Song by the Smashing Pumpkins

from the album Siamese Dream
- Released: July 27, 1993
- Recorded: 1992–1993
- Genre: Grunge; psychedelic rock;
- Length: 6:39
- Label: Virgin
- Songwriter: Billy Corgan · James Iha
- Producer: Butch Vig · Billy Corgan

= Soma (song) =

"Soma", originally called "Coma", is a song by the American alternative rock band the Smashing Pumpkins. An extended power ballad with facets of psychedelic rock, the track serves as the centerpiece of the band's second album, which the group released in July 1993 and titled Siamese Dream.

==Overview==
The song-writing credits list James Iha and Billy Corgan as co-authors, but Corgan claims that Iha only wrote the chord structure for the beginning of the song, and that Corgan himself wrote the rest. The song is said to have included up to 40 overdubbed guitar tracks. Corgan says the song "is based on the idea that a love relationship is almost the same as opium: it slowly puts you to sleep, it soothes you, and gives you the illusion of sureness and security." It was also acknowledged that song was inspired by Corgan's break-up with his ex-wife, Chris Fabian.
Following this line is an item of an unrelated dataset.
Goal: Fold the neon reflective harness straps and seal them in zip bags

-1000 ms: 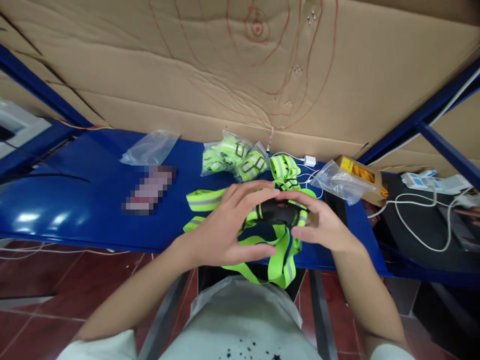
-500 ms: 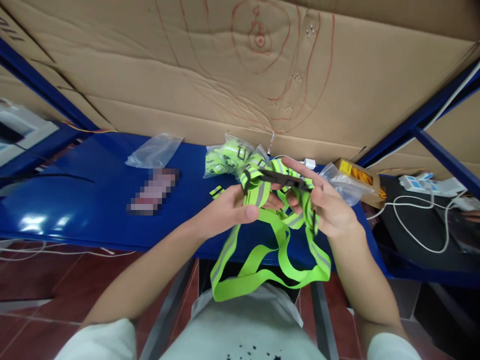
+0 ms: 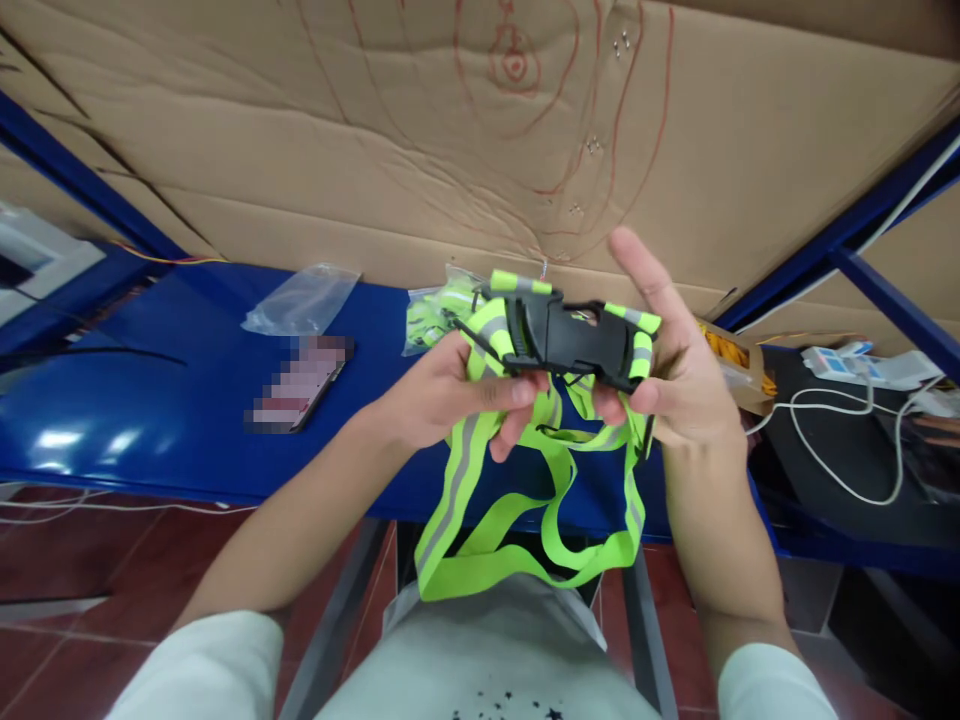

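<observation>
Both my hands hold up a neon-green reflective strap harness point(image 3: 457, 500) with grey stripes, in front of my chest. Its black plastic buckle point(image 3: 570, 335) sits joined between my hands. My left hand point(image 3: 435, 395) pinches the left half of the buckle and the strap beside it. My right hand point(image 3: 679, 375) grips the right half, index finger pointing up. Loops of strap hang down toward my white shirt.
A blue table point(image 3: 150, 400) holds an empty clear bag point(image 3: 304, 300), a phone point(image 3: 300, 385), and bagged green harnesses point(image 3: 435, 310). At right lie a small cardboard box point(image 3: 731, 350), white cables point(image 3: 840, 440) and a charger. A cardboard sheet point(image 3: 375, 130) stands behind.
The harness was lifted off the table and raised toward the camera. The buckle now sits level between both hands, and the straps hang free below.
</observation>
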The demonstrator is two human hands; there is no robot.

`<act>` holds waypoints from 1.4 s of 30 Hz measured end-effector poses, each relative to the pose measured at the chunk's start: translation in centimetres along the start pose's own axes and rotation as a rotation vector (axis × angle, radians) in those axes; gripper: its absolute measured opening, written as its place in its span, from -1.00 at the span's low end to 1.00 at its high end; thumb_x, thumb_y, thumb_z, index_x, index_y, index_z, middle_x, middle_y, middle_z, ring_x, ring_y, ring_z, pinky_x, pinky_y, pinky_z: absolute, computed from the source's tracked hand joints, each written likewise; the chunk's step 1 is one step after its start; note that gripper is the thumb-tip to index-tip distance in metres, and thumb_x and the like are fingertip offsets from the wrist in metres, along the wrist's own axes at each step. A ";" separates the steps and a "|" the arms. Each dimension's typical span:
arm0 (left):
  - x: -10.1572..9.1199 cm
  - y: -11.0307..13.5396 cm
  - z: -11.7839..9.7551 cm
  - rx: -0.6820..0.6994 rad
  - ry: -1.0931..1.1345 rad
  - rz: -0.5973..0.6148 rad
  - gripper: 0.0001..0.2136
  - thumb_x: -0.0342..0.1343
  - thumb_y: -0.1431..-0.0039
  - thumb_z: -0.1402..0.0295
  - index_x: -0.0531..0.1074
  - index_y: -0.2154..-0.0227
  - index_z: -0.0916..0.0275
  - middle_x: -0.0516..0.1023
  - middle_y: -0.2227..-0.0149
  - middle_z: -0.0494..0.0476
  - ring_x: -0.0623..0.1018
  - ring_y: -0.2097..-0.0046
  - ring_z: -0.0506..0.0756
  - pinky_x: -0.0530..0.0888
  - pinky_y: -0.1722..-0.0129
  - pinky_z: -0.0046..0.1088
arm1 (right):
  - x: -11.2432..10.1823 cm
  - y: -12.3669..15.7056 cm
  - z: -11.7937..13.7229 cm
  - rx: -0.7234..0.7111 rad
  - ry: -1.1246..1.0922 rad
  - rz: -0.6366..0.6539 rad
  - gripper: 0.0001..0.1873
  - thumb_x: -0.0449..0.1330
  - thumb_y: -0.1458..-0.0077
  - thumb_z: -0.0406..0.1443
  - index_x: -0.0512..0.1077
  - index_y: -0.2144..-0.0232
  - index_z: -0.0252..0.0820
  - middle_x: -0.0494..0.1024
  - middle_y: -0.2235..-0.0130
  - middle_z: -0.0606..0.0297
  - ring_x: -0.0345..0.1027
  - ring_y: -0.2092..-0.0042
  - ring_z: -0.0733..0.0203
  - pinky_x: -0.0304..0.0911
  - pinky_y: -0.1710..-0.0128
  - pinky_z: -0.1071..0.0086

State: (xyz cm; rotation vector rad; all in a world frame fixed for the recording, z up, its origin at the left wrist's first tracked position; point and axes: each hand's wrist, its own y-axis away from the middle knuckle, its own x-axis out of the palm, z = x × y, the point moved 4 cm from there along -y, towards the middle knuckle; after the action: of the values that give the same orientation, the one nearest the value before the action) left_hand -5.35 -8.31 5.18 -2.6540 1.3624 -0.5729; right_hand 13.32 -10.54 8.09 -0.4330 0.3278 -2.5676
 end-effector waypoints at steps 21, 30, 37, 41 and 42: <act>-5.2 -6.6 1.7 0.297 -0.383 -0.421 -0.60 0.47 -0.05 0.21 0.61 0.04 0.15 0.68 -0.01 0.11 0.51 -0.28 0.28 0.39 -0.36 -0.08 | -4.9 -5.3 -0.9 -0.139 0.839 -0.148 -0.05 0.34 -0.15 0.10 0.05 -0.45 0.14 0.34 -0.38 0.27 0.18 -0.44 -0.09 0.31 -0.35 0.06; -5.8 -8.4 4.0 0.140 -0.093 -0.404 -0.43 0.52 0.07 0.33 0.58 -0.06 0.22 0.67 -0.08 0.15 0.57 -0.23 0.32 0.47 -0.30 -0.05 | -5.1 -5.6 -0.4 -0.134 0.713 -0.337 -0.69 0.43 -0.15 -0.09 0.57 0.14 -0.09 0.68 0.03 0.29 0.56 -0.07 0.05 0.46 -0.22 0.04; -3.5 -7.9 5.0 -0.187 0.330 -0.007 -0.61 0.45 -0.09 0.34 0.59 0.01 0.25 0.70 -0.03 0.30 0.70 -0.03 0.40 0.63 -0.06 0.07 | -4.3 -4.6 0.9 -0.284 0.817 -0.451 -0.73 0.41 -0.19 -0.13 0.55 0.08 0.04 0.63 0.01 0.28 0.50 -0.17 -0.05 0.49 -0.17 0.01; -2.8 -7.4 3.8 -0.168 0.318 0.045 -0.66 0.42 -0.13 0.29 0.61 0.02 0.19 0.72 0.01 0.21 0.70 -0.02 0.39 0.64 -0.04 0.05 | -3.3 -3.5 2.0 -0.417 0.988 -0.399 -0.78 0.35 -0.25 -0.15 0.60 0.04 0.25 0.65 -0.01 0.42 0.51 -0.17 -0.02 0.43 -0.27 0.02; -2.6 -7.4 3.2 -0.145 0.317 0.067 -0.65 0.43 -0.12 0.23 0.62 0.05 0.17 0.73 0.04 0.18 0.70 -0.04 0.39 0.63 -0.06 0.05 | -2.9 -3.2 2.2 -0.452 1.022 -0.369 -0.76 0.32 -0.29 -0.18 0.60 0.03 0.33 0.66 -0.02 0.48 0.52 -0.16 0.00 0.42 -0.29 0.02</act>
State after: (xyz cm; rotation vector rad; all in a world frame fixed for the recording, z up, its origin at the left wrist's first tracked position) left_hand 0.08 -2.11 3.38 -2.7029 1.6242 -0.9544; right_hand 15.07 -6.59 10.37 0.8014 1.2848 -2.8533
The song also contains references to a hallucinogenic drug which was featured in Aldous Huxley's novel Brave New World and features a prominent piano figure by Mike Mills of R.E.M.

==Reception==
The song received rave reviews. Ned Raggett of AllMusic especially praised the song's guitar solo, while spotting elements from gothic rock and psychedelic rock. The song was also likened to Prince's "The Beautiful Ones". The critically acclaimed guitar solo was rated as the 24th in Rolling Stone's "The 25 Coolest Guitar Solos" list. The guitar solo was placed as 41st in NME's "50 Greatest Guitar Solos" list.

==Tribute album cover==
American band Poison the Well covered the song for Reignition Records' 2005 tribute compilation The Killer in You: A Tribute to Smashing Pumpkins. In his review of the album, their rendition was said to be "probably the best of the bunch" by AllMusic's Greg Prato.